» **Problem to solve**: For each line below with the word "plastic", write out a copy.
————————
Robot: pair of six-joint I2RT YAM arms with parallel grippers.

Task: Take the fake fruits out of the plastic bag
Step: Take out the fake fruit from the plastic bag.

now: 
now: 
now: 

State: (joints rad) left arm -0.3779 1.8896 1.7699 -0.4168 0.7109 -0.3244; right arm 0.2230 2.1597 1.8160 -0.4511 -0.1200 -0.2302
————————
» **Result for this task**:
Task: Take the fake fruits out of the plastic bag
Step: Take out the fake fruit from the plastic bag.

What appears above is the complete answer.